After we’re both cleaned off and dressed, Jess asks for a loan. Without hesitation, I grab my wallet and offer her two thousand dollars, knowing I’ll never get it back. We’ve gotten to the point in our relationship that when she asks to “borrow” money, we both know it’s a gift. I’ve never asked for the money back, and she’s never offered. I wouldn’t accept it anyway.
Jess struggles a lot financially. Her father walked away before she was born, and her mother died of a z-drug overdose before her second birthday. The way she grew up consisted of hopping around from foster home to foster home where nobody wanted her and even fewer people cared.
I’d probably be in the same financial situation if my parents weren’t the researchers who discovered how to turn Healers’ tears into usable products that keep their healing abilities. Royalties for Healing Water, Healing Goo, and Healing Spray are like a never-ending gold mine. Lucky for me, I’m the main person reaping the benefits.
Jess waves to me from the Uber as it drives away. I’m not even back in my house before I’ve got my phone out.
Yes! I’ve got a text from the woman I’ve been waiting to hear from.
I figured if I added myself into your phone as Ari, you’d get confused.
I smile. A real smile. Not one of those fake ones I use out in public.
I am a man. We are easily confused creatures.
My phone buzzes within seconds. I’d like to think she was on the other end, waiting for me to text back.
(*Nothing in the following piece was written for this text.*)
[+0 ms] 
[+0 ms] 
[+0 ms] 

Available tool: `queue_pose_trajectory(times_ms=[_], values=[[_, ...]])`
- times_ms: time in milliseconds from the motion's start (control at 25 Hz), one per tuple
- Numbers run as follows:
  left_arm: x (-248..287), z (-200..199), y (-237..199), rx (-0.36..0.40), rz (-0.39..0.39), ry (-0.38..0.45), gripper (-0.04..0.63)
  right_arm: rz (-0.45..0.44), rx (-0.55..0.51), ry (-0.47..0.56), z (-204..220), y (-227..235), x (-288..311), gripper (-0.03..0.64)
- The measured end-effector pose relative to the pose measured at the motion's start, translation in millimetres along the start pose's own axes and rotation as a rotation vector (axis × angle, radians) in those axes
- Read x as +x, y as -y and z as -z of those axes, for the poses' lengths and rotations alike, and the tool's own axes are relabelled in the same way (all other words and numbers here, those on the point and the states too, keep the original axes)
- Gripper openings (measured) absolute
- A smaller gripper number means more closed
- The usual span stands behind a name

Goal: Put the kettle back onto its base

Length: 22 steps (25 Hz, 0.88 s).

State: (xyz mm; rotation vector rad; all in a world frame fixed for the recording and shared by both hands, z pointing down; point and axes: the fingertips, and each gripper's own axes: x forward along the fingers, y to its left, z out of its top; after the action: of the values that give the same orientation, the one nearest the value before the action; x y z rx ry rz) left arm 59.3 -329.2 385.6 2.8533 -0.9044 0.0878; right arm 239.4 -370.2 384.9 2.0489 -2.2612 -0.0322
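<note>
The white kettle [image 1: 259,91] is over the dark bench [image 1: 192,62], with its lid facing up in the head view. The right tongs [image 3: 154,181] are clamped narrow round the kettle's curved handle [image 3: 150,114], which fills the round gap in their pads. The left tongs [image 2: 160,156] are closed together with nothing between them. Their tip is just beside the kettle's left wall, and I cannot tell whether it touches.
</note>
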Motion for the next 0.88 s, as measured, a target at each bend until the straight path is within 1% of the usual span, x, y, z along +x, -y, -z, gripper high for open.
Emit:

I’m very familiar with your kind.
You excited for dinner tomorrow?
Yes. Dinner. With a new FRIEND.
OK, friend. Let’s carpool. I’ll come pick you up.
I can meet you at the restaurant. Thanks tho.
You don’t even know where we’re going.
I would if you told me.
It’s a surprise! What’s your address?
I’ve been to her apartment before—plenty of times. I’m always parked on the street, hunched in my car, studying her routine. I’ve never been inside her apartment though, and that’s where I need to get. Seeing her living space might help me know her better. There’s only so much a background check and Google searches can tell me, which is nothing of value. Her background check was pretty blank, and all I got from Google were pictures of people who weren’t her. She doesn’t have any social media for me to scroll through, either. It’s like she’s purposely making this harder for me.
My phone buzzes.
Okay, we can carpool.
Her next text includes her address.
Then my phone vibrates again.
You know, one of these days, you’ll learn that you can’t always get your way.
I snort. Funny that she thinks I always get my way. I figured out as a child that life will hand me rotten lemons and there’s nothing I can do about it.
Some might say that living with Victor wasn’t that bad. A kid can survive demeaning comments and some violent outbursts here and there. A few smacks to the face usually shut me up. Nothing I couldn’t handle. To make myself feel better, I always compared every hurtful thing Victor said or did to seeing my parents get blown up. After that, taking a few hits was nothing.